According to Roncalli’s biographer, Thomas Cahill, the future pope, was first alerted to the fate of the Jews in occupied Poland by a party of Jewish refugees he met in Istanbul on Sept. 5, 1940. He helped them on the way to the Holy Land, and from that time, stood ready to facilitate the escape of Jews in whatever way he could, with clothes, money, documents and a quiet sense of common humanity that never left him. Indeed, whatever was in the heart of the reining pope in 1940, Angelo Roncalli was in no doubt about what his conscience was telling him.
“We are dealing with one of the great mysteries in the history of humanity,” Roncalli wrote to a concerned nun in Bucharest. “Poor children of Israel. Daily I hear their groans around me. They are relatives and fellow countrymen of Jesus.”
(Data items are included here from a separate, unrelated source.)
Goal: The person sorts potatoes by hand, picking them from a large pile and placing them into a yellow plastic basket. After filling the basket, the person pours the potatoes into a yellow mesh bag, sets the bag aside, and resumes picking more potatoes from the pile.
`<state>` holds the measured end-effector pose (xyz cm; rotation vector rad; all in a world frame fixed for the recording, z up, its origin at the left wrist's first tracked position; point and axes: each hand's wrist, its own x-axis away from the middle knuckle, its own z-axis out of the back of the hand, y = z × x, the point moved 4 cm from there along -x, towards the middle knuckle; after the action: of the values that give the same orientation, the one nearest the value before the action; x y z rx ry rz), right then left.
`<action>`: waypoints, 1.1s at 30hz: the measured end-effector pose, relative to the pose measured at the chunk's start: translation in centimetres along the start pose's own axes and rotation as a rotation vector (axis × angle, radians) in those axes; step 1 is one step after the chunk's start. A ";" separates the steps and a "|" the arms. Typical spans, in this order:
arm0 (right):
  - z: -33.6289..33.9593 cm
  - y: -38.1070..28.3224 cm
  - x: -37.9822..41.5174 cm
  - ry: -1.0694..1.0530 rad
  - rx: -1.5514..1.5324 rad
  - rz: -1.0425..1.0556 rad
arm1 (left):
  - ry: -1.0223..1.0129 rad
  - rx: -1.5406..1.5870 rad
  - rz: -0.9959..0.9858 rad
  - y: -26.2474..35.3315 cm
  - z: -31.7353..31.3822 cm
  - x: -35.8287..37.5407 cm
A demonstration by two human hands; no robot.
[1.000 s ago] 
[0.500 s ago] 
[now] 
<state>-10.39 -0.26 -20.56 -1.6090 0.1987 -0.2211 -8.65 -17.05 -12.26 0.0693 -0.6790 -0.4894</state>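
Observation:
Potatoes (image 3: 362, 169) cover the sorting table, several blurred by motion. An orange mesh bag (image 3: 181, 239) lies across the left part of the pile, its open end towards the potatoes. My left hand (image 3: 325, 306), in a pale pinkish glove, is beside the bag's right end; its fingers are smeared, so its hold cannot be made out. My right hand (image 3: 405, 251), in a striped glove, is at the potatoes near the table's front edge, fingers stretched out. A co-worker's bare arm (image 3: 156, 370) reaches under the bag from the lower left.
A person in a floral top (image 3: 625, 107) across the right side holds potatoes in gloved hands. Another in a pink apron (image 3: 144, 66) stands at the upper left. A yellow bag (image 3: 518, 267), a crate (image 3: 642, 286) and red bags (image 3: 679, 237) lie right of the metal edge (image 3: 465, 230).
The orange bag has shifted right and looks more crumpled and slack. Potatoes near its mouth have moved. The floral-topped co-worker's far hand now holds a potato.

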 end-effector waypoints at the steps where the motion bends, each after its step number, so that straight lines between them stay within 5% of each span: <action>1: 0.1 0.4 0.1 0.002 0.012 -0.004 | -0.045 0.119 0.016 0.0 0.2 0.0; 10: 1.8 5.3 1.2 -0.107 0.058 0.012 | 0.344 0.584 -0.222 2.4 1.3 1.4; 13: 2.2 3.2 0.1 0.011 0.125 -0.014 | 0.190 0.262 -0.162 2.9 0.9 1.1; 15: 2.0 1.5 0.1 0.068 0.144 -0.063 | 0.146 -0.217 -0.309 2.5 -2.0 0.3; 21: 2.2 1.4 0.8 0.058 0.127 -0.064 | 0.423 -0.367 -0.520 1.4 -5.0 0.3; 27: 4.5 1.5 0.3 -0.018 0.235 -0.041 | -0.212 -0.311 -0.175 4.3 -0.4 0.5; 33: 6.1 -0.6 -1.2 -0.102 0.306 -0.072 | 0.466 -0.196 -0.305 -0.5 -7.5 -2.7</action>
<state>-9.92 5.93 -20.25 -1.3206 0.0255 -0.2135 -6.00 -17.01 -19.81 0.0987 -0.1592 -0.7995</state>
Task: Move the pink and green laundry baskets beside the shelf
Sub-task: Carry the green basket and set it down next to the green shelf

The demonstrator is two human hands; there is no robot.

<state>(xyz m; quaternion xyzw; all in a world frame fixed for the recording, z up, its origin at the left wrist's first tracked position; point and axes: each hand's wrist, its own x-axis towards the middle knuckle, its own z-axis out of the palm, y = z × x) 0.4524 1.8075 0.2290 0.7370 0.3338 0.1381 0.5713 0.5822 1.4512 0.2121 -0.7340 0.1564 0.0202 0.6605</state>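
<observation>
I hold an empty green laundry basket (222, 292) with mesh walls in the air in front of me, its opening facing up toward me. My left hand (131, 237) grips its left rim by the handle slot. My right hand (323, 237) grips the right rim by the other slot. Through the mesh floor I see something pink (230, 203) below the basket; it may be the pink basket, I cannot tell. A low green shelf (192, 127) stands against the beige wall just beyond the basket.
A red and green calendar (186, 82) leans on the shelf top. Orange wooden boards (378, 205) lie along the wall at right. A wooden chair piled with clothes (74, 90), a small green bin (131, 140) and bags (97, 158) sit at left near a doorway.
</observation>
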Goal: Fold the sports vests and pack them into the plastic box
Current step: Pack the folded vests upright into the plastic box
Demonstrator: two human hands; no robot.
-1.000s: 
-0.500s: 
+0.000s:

His accomplishments include the delivery of “immigration certificates” to Palestine through the Nunciature diplomatic courier, intervention before King Boris of Bulgaria in favour of Bulgarian Jews, helping Jewish refugees from Transnistria, using his influence to save Jews from deportation in Romania and Croatia, communicating with Nazi authorities in Greece about the fate of Jews in that country, rendering succour to Jewish refugees from France and Germany, co-ordinating rescue efforts with Raymond Courvoisier, Ankara director of the Red Cross, and using his moral authority with Hitler’s ambassador to Ankara, Franz von Papen. His efforts resulted in the clandestine saving of countless Jews throughout Europe.
When Pope John XXIII passed away in 1963, thousands whom he had saved, as well as Jews, Christians and Muslims with whom he had worked, paid him the silent tribute of their tears.
He was truly a saint in the age of demons.